First had come the grand ceremony: Essex accepting his sword of office in the cathedral at Dublin. It was followed by wise counsel from men like Ormonde: wait. Wait until the rivers have given up at least some of the winter deluge. Wait until the tracks and bogs are a little easier to navigate. Wait for the pastures to ripen, so that enough cattle may be fattened to feed the army. Because Tyrone is canny. Tyrone is waiting in the north, in his Ulster fastness. It will take all that and more to reach him, let alone defeat him.

But England’s Caesar is hungry for the glory he thinks is his due. The father was ruined by Ireland. The son will not wait for revenge. Essex orders a pointless meandering to the west and to the south, through Leinster and Munster. A few castles held by tiny, unsupported rebel garrisons surrender to him. Undefended towns throw open their gates and welcome him with loud but shallow protestations of loyalty. He takes it as a form of conquering, and it goes to his head. He thinks he is invincible.

And all the while, for every slight advance there are setbacks. The ambushes become ever more audacious and bloodier. He garrisons the towns he passes through not with fit men but with convalescents. The rest tire and sicken. The more experienced amongst them – those who have been taken from the army in the Low Countries – are beginning to give voice to the unthinkable: that whatever else Robert Devereux may be, when it comes to Caesars, he is more a Claudius than a Julius.

And still it rains. Dear loving Jesu, how it rains.

‘Nicholas? Nicholas!

Bianca’s voice, breaking into his thoughts, makes him think for a moment that he is back on Bankside. Then the drumming of the rain on the canvas takes him again, like a nagging toothache that will not ease. Rubbing his aching eyes, he looks up from the campaign chest that he uses as a table.
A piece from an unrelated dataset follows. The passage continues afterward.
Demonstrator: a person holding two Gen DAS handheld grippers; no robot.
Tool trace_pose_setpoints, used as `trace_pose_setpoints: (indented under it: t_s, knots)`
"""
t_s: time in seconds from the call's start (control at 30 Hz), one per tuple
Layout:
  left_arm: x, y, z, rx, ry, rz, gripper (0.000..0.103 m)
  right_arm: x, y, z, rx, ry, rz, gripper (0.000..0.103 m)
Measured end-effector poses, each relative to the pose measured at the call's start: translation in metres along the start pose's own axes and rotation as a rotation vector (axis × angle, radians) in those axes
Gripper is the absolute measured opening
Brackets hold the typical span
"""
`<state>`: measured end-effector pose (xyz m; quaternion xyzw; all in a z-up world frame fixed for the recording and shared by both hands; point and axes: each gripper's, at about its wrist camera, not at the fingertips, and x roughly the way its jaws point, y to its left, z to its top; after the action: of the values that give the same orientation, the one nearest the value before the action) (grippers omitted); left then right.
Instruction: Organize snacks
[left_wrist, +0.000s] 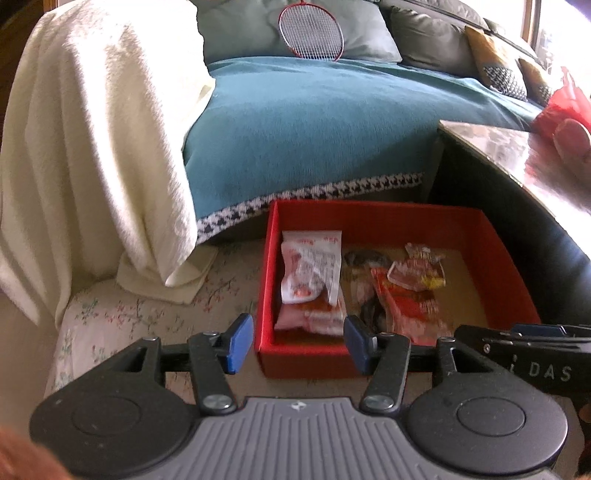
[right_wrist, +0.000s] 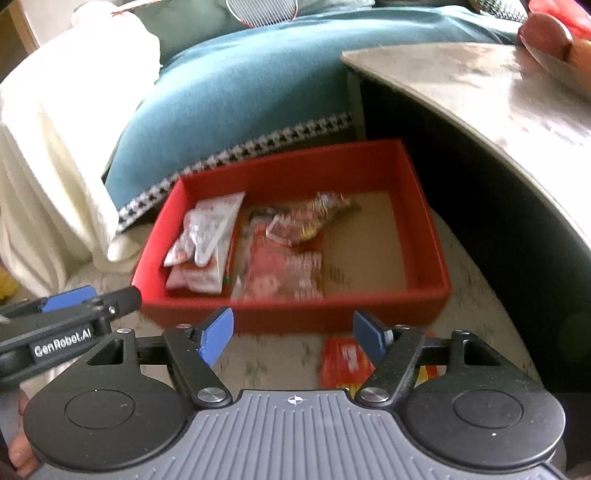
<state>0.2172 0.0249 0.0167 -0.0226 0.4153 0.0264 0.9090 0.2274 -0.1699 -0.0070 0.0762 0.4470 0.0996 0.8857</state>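
Both claws, left gripper (left_wrist: 293, 341) and right gripper (right_wrist: 293, 338), stand parted and empty just short of the red box (right_wrist: 424, 229) holding several snack packets (right_wrist: 280, 266); recommend right descends squarely over the loose red packet (right_wrist: 341, 363) outside it.

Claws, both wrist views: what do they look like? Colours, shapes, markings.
Both alike: the left claw and right claw have blue flat pads on black linkage arms with silver pivot bolts, two black round discs, and a ribbed grey body bearing a small crosshair mark. White side lettering: "GenRobot.AI" on the left, "DAS" on the right.
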Motion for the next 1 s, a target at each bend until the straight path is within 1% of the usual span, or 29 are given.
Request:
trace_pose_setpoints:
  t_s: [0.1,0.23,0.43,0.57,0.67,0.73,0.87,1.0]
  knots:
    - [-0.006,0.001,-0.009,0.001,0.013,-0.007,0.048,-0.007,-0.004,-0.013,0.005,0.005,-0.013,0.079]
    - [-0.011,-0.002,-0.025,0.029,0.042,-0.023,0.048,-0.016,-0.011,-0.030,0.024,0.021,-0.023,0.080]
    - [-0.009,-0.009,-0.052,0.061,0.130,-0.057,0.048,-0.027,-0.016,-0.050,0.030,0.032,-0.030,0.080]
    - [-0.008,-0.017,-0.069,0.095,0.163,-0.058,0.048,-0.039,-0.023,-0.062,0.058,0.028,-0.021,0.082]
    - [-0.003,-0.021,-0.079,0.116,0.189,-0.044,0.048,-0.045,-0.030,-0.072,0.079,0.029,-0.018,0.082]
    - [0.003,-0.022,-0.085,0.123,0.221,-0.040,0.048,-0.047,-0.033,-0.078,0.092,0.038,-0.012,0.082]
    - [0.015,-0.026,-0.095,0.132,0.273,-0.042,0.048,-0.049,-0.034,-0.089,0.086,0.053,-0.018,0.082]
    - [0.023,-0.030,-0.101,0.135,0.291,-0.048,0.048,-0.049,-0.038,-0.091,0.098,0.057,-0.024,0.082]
Bianca ducks through the entrance of the tent they share, pitched amongst the baggage train and camp-followers. They are lucky. Those without such a luxury are forced to shelter under the trees, or in the lee of the wagons beneath whatever cover they can find or steal.

She has been out treating three men who – being previously farmhands from Warwickshire and thus uneducated in the science of combustion – thought that lighting a fire might be made easier by stealing a bag of black powder from the armourers. They had thrown it on the meagre flames that their flints had managed to strike out of the damp kindling.

‘Are they improved?’ Nicholas asks.

‘The two with burnt hands bear their hurts well enough,’ she replies. ‘As to the third, there is no sign yet of his sight returning.’ She wipes her brow with the rim of her hood before pulling it back over her shoulders. ‘This place is thick with alder. I can make a decoction that might soothe. What are you doing?’

‘The sick-roll – again.’

‘Some of the women were saying we move tomorrow.’

‘For Limerick, to receive supplies,’ Nicholas tells her. ‘Oliver Henshawe told me, while you were away.’

‘What was he doing, skulking around the baggage train?’

‘He said the constant rain was giving him a headache. I told him he had plenty of company.’ Nicholas glances at the stack of pots and jars in the corner of the tent. ‘Have you any oil of camomile and spikenard left? I told him you might be able to spare him a little.’

‘Do you think Essex will take this rain as a sign from God that he should admit defeat and go home?’ she asks.

‘He hasn’t yet,’ Nicholas replies. ‘I had hoped this would all be over quickly. Now I fear it could go on till the winter. I think you should go home. Be with Bruno.’

‘Do you think I don’t consider it every day?’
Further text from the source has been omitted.